Narrative Theory – Todorov


The study of narrative; in this case, of narrative structure - how the parts fit together to make a whole. All narratives can be seen as a move from one state of equilibrium (where nothing need occur) to another, new equilibrium. The disruption to the equilibrium is what drives the narrative towards a new equilibrium. The movement from the initial equilibrium to the new equilibrium entails a transformation (e.g. the hero expresses their heroism and defeats the villain) - this transformation expresses what the narrative values.



Postmodernism – Baudrillard


The idea that society has moved beyond modernism - either modernism in art and culture (early 20th century) or modernism in the sense of a belief in progress, which dates back much further. Baudrillard argued that, as modern societies were organised around production of goods, postmodern society is organised around 'simulation' - the play of images and signs. Previously important social distinctions suffer 'implosion' as differences of gender, class, politics and culture dissolve in a world of simulation in which individuals construct their identities. The new world of 'hyperreality' - media simulations, for example, Disneyland and amusement parks, malls and consumer fantasy lands - is more real than the 'real', and controls how we think and behave.


JEAN BAUDRILLARD has proven to be an important influence on postmodern theorists and artists, making his presence felt from Fredric Jameson's Postmodernism to the Wachowski brothers' The Matrix. Like Jameson, Baudrillard paints a rather bleak picture of our current postmodern condition, arguing that we have lost contact with the "real" in various ways, that we have nothing left but a continuing fascination with its disappearance. His vision is highly dystopic. In Baudrillard's version of postmodernity, there is hardly any space for opposition or resistance because of the supreme hegemony of the controlling system: "Everywhere, always, the system is too strong: hegemonic" ("On Nihilism" 163).. 

Baudrillard's vision, then, is one of supreme nihilism and melancholia: "Melancholia is the inherent quality of the mode of the disappearance of meaning.... And we are all melancholic". The problem is that "The system is itself also nihilistic, in the sense that it has the power to pour everything, including what denies it, into indifference" . When reading Baudrillard on post-modernity, one sometimes gets the sense that we have already lost, that Baudrillard is merely pointing out the various ways that consumer society and the simulacrum have won in their colonization of all "reality."

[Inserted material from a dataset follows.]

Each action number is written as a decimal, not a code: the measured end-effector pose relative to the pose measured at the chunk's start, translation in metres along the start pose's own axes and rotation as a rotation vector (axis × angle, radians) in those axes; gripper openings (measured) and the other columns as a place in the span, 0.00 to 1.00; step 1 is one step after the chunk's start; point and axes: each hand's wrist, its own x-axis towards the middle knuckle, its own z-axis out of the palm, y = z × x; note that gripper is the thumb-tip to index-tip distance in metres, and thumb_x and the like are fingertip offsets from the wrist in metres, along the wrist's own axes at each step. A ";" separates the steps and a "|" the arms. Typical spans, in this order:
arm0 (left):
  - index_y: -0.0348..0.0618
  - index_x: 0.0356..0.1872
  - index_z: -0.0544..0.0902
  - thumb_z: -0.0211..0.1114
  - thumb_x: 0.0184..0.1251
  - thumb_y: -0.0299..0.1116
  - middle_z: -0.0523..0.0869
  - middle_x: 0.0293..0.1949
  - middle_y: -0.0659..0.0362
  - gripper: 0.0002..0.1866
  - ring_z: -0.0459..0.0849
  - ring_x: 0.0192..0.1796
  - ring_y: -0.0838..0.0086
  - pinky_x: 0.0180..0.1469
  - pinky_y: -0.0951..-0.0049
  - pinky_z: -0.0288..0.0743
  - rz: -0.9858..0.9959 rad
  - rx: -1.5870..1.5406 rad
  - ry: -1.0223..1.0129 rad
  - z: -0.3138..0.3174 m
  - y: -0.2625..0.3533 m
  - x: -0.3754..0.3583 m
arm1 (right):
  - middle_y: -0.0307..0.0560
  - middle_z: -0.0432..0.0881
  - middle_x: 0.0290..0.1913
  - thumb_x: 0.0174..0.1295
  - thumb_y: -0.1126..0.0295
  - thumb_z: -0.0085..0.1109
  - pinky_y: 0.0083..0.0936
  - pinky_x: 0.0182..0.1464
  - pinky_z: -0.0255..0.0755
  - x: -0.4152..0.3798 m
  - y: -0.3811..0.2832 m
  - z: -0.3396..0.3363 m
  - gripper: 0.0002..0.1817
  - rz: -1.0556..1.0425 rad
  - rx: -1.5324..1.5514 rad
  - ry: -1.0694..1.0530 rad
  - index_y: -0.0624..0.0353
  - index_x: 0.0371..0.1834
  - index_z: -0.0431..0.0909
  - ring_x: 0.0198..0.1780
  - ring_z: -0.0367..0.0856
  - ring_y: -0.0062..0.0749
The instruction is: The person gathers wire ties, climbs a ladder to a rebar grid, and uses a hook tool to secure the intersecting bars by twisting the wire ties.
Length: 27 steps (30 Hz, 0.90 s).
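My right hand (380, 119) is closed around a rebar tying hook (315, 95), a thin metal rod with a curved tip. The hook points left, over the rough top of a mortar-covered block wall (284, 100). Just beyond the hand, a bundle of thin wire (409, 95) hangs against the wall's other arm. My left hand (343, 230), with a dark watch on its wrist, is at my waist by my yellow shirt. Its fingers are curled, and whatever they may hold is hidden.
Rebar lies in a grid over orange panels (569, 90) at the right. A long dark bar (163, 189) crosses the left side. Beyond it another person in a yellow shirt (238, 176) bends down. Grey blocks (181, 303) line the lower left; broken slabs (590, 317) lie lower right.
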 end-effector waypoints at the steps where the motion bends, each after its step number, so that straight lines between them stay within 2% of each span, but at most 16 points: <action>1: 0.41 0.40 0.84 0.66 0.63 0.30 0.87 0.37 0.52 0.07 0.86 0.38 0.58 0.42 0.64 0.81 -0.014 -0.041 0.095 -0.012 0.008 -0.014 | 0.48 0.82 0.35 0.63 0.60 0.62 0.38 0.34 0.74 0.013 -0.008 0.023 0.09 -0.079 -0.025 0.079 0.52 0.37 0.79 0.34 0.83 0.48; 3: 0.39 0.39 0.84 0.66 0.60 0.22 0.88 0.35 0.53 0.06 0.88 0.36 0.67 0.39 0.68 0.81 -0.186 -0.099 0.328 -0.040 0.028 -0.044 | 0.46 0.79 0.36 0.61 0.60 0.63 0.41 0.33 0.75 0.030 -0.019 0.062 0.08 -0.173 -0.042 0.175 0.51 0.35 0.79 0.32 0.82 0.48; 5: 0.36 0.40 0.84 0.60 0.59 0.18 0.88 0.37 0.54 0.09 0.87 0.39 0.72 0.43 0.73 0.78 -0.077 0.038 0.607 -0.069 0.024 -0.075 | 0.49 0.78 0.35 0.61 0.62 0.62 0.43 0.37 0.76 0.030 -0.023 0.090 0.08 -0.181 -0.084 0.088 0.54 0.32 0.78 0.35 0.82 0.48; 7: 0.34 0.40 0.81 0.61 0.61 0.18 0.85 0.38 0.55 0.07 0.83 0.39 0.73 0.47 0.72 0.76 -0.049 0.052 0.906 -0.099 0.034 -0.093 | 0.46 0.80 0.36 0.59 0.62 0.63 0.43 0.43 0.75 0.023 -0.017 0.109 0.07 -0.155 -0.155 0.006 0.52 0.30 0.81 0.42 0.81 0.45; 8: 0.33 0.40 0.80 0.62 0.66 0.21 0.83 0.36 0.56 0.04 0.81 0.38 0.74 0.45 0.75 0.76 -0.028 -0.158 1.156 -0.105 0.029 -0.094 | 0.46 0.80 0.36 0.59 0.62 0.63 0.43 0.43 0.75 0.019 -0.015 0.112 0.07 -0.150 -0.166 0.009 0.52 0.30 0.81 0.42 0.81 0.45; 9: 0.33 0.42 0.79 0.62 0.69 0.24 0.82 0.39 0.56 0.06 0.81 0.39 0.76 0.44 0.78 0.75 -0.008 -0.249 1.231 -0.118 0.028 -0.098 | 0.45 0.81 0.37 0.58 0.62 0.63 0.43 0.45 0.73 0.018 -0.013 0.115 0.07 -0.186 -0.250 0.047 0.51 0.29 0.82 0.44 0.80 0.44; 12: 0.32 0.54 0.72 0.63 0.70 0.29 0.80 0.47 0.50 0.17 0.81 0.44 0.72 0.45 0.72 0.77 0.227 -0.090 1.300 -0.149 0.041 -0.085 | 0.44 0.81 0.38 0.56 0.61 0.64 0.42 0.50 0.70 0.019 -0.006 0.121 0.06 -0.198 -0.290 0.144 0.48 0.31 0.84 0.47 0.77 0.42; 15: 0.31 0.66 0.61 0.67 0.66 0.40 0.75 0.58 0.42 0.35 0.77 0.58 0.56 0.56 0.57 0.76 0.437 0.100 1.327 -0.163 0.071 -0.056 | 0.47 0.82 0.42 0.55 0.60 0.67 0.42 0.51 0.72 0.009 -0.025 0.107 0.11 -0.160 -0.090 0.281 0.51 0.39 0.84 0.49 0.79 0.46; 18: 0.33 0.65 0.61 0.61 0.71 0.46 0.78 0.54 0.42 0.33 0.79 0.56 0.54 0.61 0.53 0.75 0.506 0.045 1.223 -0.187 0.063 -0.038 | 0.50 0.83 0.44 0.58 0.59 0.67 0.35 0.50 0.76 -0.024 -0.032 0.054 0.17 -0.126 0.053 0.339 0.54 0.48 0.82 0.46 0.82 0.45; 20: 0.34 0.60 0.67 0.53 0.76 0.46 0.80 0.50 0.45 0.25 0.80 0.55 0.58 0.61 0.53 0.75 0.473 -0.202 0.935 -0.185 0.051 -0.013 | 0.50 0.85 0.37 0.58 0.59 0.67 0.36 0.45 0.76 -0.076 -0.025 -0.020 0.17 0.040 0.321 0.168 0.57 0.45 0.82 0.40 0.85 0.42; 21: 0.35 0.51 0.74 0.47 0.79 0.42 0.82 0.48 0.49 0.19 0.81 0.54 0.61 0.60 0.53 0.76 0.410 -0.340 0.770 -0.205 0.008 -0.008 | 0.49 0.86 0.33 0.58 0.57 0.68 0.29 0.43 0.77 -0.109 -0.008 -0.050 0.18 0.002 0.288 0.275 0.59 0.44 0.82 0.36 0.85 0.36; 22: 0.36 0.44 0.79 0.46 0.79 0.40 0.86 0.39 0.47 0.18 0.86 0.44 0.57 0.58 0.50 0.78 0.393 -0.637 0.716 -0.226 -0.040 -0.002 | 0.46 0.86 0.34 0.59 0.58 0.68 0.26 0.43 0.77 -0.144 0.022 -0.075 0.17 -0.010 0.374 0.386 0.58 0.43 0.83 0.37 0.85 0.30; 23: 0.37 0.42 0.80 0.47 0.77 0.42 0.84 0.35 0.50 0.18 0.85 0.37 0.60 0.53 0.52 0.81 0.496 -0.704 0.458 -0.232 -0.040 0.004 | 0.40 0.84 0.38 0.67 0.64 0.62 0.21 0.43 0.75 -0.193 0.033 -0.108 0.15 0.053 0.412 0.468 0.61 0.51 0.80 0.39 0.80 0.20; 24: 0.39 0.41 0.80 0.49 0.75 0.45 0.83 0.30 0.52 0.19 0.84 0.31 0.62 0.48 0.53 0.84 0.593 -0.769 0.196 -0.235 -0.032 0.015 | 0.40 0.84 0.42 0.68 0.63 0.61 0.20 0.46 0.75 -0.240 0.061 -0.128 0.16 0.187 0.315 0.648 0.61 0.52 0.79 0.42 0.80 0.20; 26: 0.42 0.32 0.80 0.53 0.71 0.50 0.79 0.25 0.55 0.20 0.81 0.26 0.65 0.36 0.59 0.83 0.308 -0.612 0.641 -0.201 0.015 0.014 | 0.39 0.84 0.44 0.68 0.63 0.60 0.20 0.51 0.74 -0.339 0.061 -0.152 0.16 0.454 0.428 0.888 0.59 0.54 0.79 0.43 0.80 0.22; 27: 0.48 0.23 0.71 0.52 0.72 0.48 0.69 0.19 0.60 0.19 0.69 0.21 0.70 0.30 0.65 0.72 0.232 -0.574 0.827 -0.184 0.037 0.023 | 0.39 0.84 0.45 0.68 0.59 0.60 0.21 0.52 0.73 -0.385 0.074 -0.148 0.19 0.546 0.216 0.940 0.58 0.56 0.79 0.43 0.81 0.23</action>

Baudrillard points to a number of factors contributing to humanity's death knell within the postmodern present, including:


1) The loss of history. As Baudrillard puts it in "History: A Retro Scenario," "History is our lost referential, that is to say our myth." He goes on to say that "The great event of this period, the great trauma, is this decline of strong referentials, these death pangs of the real and of the rational that open onto an age of simulation"

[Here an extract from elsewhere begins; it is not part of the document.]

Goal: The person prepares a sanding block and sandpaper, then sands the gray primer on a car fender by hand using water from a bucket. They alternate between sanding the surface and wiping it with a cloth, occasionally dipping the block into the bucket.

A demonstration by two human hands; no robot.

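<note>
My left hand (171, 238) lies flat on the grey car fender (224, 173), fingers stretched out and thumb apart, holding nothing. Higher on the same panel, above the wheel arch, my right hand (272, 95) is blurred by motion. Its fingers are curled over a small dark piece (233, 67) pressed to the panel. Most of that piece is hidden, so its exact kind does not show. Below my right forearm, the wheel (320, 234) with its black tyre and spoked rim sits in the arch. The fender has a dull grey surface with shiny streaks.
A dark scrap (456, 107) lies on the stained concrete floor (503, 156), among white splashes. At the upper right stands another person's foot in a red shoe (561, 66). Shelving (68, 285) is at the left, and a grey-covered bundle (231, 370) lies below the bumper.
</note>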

2) Mediatisation. The fact that movies and television (the media) keep turning to history and to various "retro" recreations of the past is merely a symptom (a reaction-formation, Freud would say) for the loss of history. Indeed, such media works continue the process of forgetting history; as Baudrillard writes of the NBC miniseries Holocaust, "One no longer makes the Jews pass through the crematorium or the gas chamber, but through the sound track and image track, through the universal screen and the microprocessor. Forgetting, annihilation, finally achieves its aesthetic dimension in this way—it is achieved in retro, finally elevated here to a mass level" ("Holocaust" 49). Television, film, and the internet separate us from the real even as they seek to reproduce it more fully or faithfully: "The hyperreality of communication and of meaning. More real than real, that is how the real is abolished"


3) The proliferation of kitsch: Our culture, according to Baudrillard, has been inundated by trashy, kitsch, mass-market products, which contribute to our society of simulation and consumerism: "This proliferation of kitsch, which is produced by industrial reproduction and the vulgarization at the level of objects of distinctive signs taken from all registers (the bygone, the 'neo', the exotic, the folksy, the futuristic) and from a disordered excess of 'ready-made' signs, has its basis, like 'mass culture', in the sociological reality of the consumer society" 


4) Consumer society. A culture of consumption has so much taken over our ways of thinking that all reality is filtered through the logic of exchange value and advertising. As Baudrillard writes, "Our society thinks itself and speaks itself as a consumer society. As much as it consumes anything, it consumes itself as consumer society, as idea. Advertising is the triumphal paean to that idea"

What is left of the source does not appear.